10 Tips for Small Space Living

jelleharmen-van-mourik-226508We live in a smallish space. 1200 square feet, to be exact.

If you live in NYC, you may be thinking, “That’s enormous!” If you live anywhere else, you probably think that’s on the tinier side.

A small space can be a challenge.

For one thing, by the time it’s 6:30am my kids are READY TO GO (because apparently they drink jet fuel all night long?) but I need coffee and probably a shower before I’m ready to leave the house. I can’t send the kids out to play because we don’t have a yard, and if I’m not ready with puzzles and play-doh, they will start finding things to climb. Like the bookshelves. And each other.

Yet living in a small space can be a blessing, too. We don’t have more stuff than we really need. Cleaning the place takes a couple hours, tops. We explore our neighborhood on a daily basis and know our parks and trails like the backs of our hands.
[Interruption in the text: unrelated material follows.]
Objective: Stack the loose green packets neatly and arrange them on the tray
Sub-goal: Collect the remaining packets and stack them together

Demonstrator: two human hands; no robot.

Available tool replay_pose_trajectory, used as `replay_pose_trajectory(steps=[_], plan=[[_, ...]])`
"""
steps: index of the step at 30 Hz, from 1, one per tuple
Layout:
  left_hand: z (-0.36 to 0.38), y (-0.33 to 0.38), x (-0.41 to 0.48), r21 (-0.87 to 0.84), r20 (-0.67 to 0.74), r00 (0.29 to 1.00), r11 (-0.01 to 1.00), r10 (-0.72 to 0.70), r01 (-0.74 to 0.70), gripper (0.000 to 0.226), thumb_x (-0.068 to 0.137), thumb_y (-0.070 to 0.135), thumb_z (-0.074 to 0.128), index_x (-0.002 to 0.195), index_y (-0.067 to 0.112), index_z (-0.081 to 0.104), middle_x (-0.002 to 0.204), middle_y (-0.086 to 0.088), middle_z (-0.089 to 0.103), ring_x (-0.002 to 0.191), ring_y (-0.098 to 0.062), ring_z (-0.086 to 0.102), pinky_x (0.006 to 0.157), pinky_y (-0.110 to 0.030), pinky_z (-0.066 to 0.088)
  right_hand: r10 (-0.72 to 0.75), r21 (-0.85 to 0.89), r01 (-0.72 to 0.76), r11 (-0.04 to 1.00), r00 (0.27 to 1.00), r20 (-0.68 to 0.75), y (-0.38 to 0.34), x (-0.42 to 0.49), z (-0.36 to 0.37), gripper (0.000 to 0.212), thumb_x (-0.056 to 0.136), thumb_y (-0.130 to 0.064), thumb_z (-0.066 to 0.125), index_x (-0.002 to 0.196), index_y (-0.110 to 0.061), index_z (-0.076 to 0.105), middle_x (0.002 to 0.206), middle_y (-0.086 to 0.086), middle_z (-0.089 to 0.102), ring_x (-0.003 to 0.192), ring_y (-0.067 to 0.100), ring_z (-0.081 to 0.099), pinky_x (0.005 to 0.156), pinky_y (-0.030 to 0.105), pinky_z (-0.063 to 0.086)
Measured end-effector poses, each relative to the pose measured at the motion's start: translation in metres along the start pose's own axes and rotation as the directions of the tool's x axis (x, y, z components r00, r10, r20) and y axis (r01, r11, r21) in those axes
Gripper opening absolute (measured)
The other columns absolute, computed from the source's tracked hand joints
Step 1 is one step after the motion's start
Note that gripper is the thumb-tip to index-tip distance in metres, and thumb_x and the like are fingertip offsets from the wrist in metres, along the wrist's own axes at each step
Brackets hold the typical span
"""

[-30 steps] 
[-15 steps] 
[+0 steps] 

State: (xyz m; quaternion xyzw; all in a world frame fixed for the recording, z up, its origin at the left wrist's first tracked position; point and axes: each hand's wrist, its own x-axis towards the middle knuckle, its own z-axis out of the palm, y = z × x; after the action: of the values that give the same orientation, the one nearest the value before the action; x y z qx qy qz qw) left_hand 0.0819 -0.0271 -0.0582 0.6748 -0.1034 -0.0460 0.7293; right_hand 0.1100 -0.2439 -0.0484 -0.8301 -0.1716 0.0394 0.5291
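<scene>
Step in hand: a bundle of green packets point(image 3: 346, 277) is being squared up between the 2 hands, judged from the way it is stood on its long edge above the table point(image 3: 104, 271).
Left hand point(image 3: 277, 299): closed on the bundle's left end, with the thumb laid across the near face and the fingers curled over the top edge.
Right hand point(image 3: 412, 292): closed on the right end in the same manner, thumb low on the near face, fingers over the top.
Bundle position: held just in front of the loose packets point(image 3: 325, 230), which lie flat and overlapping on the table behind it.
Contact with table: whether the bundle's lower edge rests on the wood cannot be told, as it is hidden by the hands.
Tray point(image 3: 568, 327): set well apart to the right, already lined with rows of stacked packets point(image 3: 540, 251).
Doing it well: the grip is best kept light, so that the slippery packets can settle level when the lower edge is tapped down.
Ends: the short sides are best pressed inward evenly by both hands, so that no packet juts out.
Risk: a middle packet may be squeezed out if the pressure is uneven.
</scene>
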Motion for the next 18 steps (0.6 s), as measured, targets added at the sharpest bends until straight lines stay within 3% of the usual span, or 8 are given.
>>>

Not to mention that without a yard of our own, all our neighbors and their kids and we and our kids play and grill and converse in the alleys between condo buildings. We’re just all out there together, living life. Admiring Robert’s new truck, asking Alex and Erin what they’re cooking, pushing a Cozy Coupe around with Jules while his mom teaches me how to knit.

It’s community at its easiest, and many of our sons’ closest friends are only a door or two away.

Whether you chose it or not, how can you make the best of a tiny space? Here’s what we’ve learned.

1. Get Creative with Rooms

For example, a walk-in closet doesn’t have to stay a closet. When Baby #2 joined our family, we got a mini-crib and turned our closet into his room.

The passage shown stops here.